Exercise instructions: Using the listing below, copy exactly the lines from the one containing "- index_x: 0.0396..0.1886" to the one containing "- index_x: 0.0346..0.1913", both lines included, and no others.

Data below:

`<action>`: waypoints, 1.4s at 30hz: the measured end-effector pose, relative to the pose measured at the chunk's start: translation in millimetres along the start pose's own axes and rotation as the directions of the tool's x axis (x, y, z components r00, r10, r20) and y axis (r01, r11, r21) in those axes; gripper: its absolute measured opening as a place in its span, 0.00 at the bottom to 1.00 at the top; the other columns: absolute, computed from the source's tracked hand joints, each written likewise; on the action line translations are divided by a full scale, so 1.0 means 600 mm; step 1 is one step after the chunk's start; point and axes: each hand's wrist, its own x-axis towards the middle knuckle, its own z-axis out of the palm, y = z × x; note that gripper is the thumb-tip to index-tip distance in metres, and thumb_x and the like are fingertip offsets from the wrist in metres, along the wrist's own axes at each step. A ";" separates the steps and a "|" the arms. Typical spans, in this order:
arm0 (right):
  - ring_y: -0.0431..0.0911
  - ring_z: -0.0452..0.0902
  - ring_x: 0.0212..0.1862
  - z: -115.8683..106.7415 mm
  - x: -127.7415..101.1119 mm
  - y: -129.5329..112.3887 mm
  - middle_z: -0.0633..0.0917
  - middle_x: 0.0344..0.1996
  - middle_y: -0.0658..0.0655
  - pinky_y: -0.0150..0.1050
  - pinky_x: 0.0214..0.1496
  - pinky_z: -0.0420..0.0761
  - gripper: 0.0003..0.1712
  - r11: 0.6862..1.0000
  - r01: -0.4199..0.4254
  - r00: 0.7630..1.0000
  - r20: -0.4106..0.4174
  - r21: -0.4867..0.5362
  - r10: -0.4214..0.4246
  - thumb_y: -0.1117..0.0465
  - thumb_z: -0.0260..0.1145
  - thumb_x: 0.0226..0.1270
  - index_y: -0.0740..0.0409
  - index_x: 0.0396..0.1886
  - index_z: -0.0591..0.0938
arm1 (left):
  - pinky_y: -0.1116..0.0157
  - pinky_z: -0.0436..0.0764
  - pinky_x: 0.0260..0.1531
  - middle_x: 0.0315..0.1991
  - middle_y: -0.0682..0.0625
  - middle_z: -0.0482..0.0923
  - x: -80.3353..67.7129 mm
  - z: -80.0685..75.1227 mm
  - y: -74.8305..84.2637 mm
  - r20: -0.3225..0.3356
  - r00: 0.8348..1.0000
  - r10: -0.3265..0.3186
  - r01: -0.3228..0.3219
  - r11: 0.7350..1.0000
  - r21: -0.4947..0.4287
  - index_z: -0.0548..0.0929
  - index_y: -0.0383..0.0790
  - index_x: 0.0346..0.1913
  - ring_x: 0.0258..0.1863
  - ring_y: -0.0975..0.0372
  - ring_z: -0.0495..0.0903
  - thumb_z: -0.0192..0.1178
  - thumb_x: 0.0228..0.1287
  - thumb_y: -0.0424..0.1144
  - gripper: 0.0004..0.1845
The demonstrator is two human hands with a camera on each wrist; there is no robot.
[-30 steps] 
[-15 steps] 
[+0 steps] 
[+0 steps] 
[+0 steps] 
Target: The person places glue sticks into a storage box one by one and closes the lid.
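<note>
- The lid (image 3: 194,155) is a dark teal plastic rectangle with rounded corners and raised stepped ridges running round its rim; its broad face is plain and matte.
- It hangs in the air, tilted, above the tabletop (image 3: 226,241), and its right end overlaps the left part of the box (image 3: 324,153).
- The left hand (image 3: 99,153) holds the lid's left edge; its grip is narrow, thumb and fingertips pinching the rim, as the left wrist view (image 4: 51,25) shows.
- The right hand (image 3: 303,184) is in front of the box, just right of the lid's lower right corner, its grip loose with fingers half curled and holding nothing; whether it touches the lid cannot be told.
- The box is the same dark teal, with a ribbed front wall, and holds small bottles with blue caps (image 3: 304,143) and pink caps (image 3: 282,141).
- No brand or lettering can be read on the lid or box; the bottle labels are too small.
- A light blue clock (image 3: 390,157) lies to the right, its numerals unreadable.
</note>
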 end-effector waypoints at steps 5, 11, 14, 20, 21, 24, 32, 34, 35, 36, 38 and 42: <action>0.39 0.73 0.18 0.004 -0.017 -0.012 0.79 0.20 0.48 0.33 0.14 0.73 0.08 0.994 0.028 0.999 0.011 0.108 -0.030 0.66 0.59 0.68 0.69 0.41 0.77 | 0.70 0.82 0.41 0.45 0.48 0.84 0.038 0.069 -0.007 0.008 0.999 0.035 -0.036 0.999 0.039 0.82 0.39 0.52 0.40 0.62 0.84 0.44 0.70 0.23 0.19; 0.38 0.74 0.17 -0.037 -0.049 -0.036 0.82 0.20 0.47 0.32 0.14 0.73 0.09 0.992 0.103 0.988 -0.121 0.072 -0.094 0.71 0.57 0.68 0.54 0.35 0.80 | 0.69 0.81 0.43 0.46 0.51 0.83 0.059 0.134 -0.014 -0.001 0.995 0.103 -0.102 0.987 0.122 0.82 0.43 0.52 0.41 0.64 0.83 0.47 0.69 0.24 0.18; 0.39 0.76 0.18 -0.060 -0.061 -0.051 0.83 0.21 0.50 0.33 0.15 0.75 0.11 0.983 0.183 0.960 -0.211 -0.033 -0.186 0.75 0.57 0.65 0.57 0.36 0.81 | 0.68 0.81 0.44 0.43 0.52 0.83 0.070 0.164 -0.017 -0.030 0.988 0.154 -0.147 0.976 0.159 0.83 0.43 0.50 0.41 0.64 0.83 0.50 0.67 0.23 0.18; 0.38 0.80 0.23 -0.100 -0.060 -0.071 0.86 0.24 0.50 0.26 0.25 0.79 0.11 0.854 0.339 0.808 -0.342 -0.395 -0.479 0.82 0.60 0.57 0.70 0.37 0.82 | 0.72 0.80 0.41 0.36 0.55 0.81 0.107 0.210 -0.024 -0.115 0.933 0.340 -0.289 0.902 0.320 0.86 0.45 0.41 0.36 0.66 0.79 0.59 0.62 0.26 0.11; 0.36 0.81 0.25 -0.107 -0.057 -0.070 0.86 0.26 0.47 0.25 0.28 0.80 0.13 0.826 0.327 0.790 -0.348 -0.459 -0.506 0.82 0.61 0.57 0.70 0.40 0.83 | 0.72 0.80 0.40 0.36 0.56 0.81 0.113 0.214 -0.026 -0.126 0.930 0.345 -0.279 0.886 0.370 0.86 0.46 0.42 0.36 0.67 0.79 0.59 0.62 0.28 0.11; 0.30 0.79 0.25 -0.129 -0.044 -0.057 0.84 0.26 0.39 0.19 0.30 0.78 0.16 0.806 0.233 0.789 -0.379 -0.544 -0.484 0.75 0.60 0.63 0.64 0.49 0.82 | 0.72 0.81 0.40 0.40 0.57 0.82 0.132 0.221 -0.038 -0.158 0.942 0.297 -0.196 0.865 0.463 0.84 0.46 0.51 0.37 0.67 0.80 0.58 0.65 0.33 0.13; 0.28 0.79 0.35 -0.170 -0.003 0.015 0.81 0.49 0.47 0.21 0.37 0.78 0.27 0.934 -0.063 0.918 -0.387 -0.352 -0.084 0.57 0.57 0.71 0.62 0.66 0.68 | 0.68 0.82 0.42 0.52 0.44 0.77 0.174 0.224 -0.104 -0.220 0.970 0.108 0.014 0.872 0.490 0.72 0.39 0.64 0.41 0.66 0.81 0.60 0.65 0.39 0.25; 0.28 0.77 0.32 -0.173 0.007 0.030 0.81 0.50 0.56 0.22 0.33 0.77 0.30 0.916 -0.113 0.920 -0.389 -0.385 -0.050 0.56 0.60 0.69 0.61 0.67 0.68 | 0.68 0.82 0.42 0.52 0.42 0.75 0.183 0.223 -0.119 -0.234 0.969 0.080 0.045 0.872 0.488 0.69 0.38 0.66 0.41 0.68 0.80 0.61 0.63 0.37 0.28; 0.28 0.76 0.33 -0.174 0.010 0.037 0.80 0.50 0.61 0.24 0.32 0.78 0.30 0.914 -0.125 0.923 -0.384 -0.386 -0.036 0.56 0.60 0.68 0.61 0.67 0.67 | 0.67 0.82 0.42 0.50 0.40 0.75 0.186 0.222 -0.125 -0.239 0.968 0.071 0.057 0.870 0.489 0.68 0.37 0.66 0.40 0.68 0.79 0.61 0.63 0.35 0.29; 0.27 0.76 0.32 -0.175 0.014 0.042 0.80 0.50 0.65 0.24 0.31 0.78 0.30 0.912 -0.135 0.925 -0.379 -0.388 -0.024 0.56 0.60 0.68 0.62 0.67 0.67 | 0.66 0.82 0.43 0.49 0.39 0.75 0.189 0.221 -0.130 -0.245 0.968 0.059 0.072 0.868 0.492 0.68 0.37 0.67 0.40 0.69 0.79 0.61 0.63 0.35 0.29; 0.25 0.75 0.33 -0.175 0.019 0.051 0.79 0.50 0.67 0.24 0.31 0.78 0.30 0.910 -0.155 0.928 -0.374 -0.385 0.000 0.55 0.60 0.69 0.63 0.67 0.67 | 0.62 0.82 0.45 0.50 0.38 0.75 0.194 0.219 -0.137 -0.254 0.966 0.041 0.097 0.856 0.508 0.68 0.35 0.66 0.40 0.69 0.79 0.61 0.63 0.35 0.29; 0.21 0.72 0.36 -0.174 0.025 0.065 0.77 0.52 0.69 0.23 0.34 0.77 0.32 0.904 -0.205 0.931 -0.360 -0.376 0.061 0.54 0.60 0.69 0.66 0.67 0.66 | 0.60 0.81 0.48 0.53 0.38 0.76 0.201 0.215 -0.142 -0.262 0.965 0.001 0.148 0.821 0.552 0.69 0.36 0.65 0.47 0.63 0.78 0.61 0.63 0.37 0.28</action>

Solution to the exercise:
  - index_x: 0.0396..0.1886
  - index_z: -0.0591..0.0938
arm1 (left):
  - pinky_y: -0.1116..0.0157
  - pinky_z: -0.0436..0.0764
  - pinky_x: 0.0260..0.1531
  - middle_x: 0.0315..0.1991
  - middle_y: -0.0682..0.0625
  - middle_z: -0.0482..0.0923
  - x: -80.3353..67.7129 mm
  - z: -80.0685..75.1227 mm
  - y: -74.8305..84.2637 mm
  - r20: -0.3225..0.3356
  - r00: 0.8348..1.0000
  - r10: -0.3265..0.3186
  - r01: -0.3228..0.3219
  - r11: 0.7350..1.0000
  - r21: -0.4947..0.4287
  - index_z: -0.0548..0.0929
  - index_y: -0.0383..0.0790
  - index_x: 0.0346..0.1913

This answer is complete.